Listening to the warm, strangely familiar voice in his headphones, Shane experiences an unsettling disconnect. Word for word it sounds like a typical self-improvement narrative-unlocking the power of the human mind to overcome life obstacles-but the nerdy, earnest dude on stage just doesn’t seem to fit the powerfully persuasive voice.
And then he realizes why the voice doesn’t fit. He slips off the headphones and confirms his suspicion: the speaker has a thin, reedy voice with a slight lisp, whereas the voice in the headphones belongs to none other than Arthur Conklin himself.
So how is it possible that Nerdy Dude is so perfectly limning what must be a recording? Right down to the timing, the pauses, the rhetorical flourishes? It can’t be a variation on lip-synching, the execution is too perfect for that. The only explanation Shane can come up with is some sort of software that runs the speaker’s voice through an Arthur Conklin filter.

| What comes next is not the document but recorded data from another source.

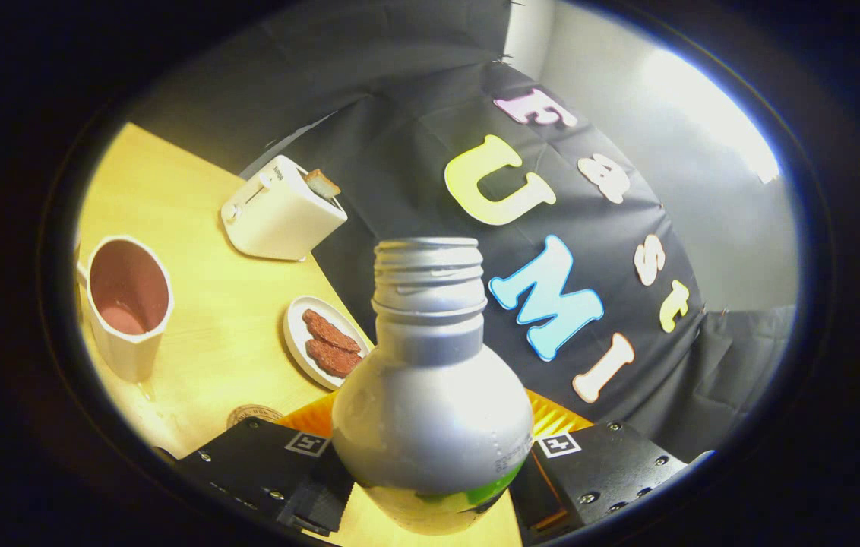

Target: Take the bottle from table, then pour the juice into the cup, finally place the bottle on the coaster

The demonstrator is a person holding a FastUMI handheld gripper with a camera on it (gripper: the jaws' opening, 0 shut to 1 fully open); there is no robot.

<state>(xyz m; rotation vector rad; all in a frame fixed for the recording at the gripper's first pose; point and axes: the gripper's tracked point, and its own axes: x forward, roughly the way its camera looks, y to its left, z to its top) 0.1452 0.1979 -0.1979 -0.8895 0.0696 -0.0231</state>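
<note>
Silver bottle [430,395], cap off, threaded neck bare and open, a green band low on the body; held upright between the gripper [434,475] fingers, clamped from both sides. White cup [128,308] with a pinkish-brown inside, at ten o'clock from the bottle, standing on the wooden table, well apart. Round brown coaster [255,415], partly hidden, at nine o'clock, just beyond the left finger.

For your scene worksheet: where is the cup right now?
In the gripper view, the cup stands on the wooden table, beyond the claw, off to the bottle's left, near the toaster and the plate.
</note>
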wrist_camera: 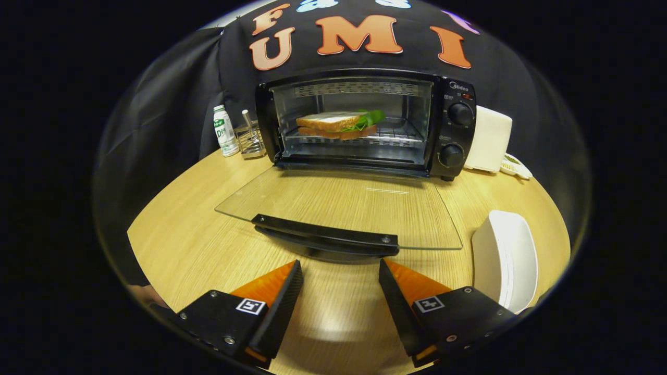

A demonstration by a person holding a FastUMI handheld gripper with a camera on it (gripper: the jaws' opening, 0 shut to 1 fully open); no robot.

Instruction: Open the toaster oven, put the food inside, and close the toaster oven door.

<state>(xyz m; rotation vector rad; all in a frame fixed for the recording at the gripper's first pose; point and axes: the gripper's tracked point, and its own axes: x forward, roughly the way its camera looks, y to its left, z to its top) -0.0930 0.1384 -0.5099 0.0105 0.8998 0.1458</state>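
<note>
- gripper fingers spread wide, nothing between them, hanging over bare wooden table
- toaster oven at far side of table, against the booth wall, door folded fully down flat toward the fingers
- door handle a dark bar on the door's near edge, just ahead of the fingertips, not touched
- sandwich inside the oven on the wire rack, bread slices with green leaf poking out toward the knob side
- two knobs on oven's control panel, one above the other
- small white bottle and a clear glass holder with a stick in it, just beside the oven, on the side away from the knobs
- white boxy thing beside the knob side of the oven
- white plate on table near the knob-side finger, beside the door
</note>
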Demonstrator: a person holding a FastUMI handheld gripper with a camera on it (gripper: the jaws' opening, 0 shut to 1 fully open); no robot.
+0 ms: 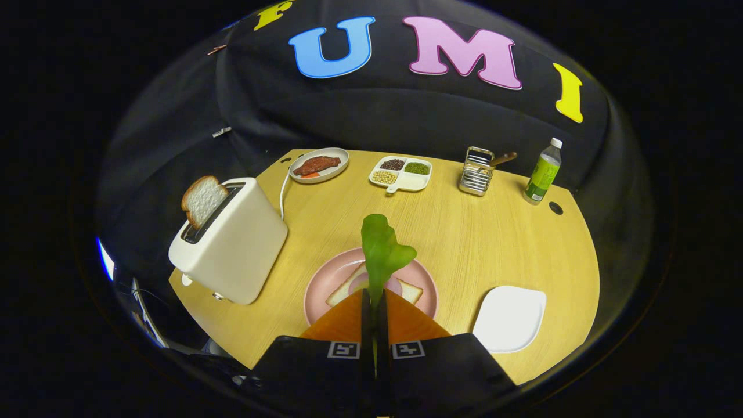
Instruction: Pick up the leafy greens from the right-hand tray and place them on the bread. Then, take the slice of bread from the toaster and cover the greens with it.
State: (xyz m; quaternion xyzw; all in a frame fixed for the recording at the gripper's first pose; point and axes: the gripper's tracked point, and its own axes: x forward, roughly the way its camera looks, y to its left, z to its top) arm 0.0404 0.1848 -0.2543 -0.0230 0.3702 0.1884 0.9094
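Observation:
My gripper point(374, 299) is shut on the stem of a green leaf point(380, 247), which sticks up ahead of the fingers. Right under the leaf lies a slice of bread point(406, 289) on a pink plate point(325, 278), partly hidden by the fingers. To the right of the plate sits a white tray point(509, 318) with nothing on it. On the left stands a cream toaster point(232, 241) with a second bread slice point(202, 200) poking out of its slot.
Along the table's far edge are a plate of meat point(319, 165), a divided dish of beans point(401, 172), a wire utensil holder point(477, 170) and a green bottle point(543, 173). The toaster's cord point(282, 194) runs back to a hole in the table.

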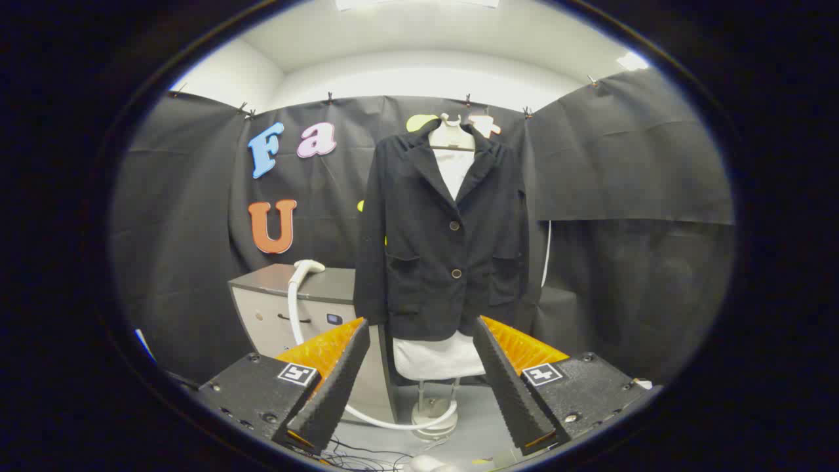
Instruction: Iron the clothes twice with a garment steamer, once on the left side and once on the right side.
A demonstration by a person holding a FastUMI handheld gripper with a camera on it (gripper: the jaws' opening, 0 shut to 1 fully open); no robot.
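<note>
A black-cloth booth. Beyond the gripper, fingers spread wide and holding nothing, a dark jacket hangs; the steamer head rests on a cabinet ahead-left.

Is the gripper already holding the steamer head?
No, the gripper is open with nothing between its fingers, and the steamer head rests on the grey cabinet beside the jacket.
</note>
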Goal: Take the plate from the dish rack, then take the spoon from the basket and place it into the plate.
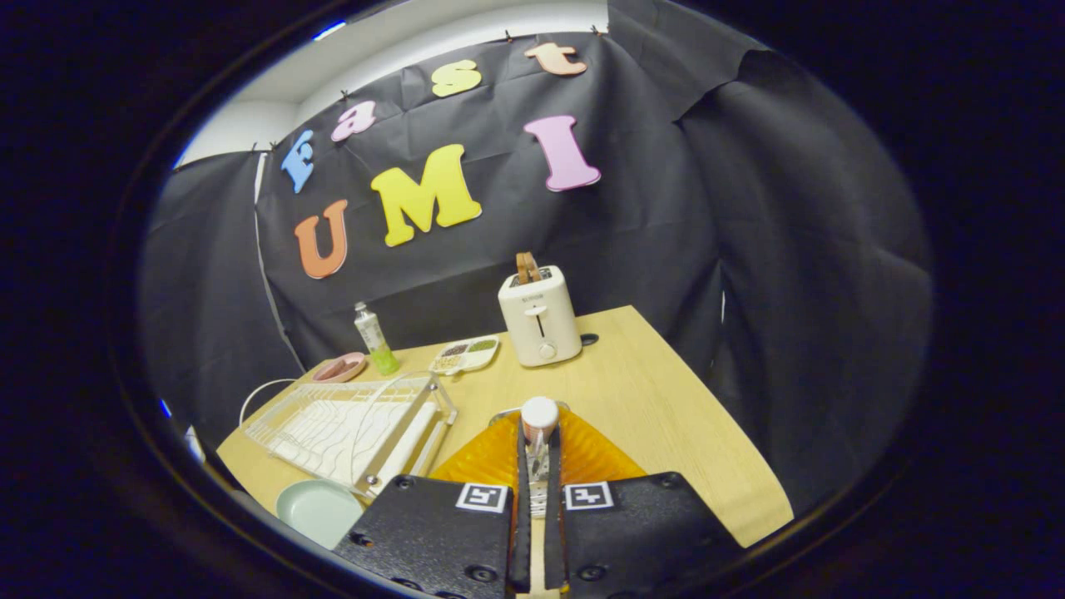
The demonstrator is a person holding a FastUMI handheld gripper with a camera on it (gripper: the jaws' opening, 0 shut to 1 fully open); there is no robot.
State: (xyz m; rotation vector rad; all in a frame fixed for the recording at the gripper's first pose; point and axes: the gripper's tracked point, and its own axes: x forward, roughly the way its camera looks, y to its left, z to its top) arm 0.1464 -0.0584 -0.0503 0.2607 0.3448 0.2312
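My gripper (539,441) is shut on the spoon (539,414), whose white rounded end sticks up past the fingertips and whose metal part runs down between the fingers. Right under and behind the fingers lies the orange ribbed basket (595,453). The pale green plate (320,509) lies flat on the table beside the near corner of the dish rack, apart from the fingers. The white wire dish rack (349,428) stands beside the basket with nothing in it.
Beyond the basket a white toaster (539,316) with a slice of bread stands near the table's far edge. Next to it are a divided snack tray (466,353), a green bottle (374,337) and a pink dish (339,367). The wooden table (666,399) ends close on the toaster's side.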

Shane is put in mind of that nostalgic magazine ad, with a dog listening to an old phonograph recording of His Master’s Voice. The Rulers had taken it several steps further, by finding a way to make the institute lecturers speak in their master’s voice.
Bizarre, but actually very effective-why mess with success? If Conklin himself is no longer available, keep his image alive in updated videos, let his voice be replicated and repeated, endlessly and intimately, through the mouths of his acolytes.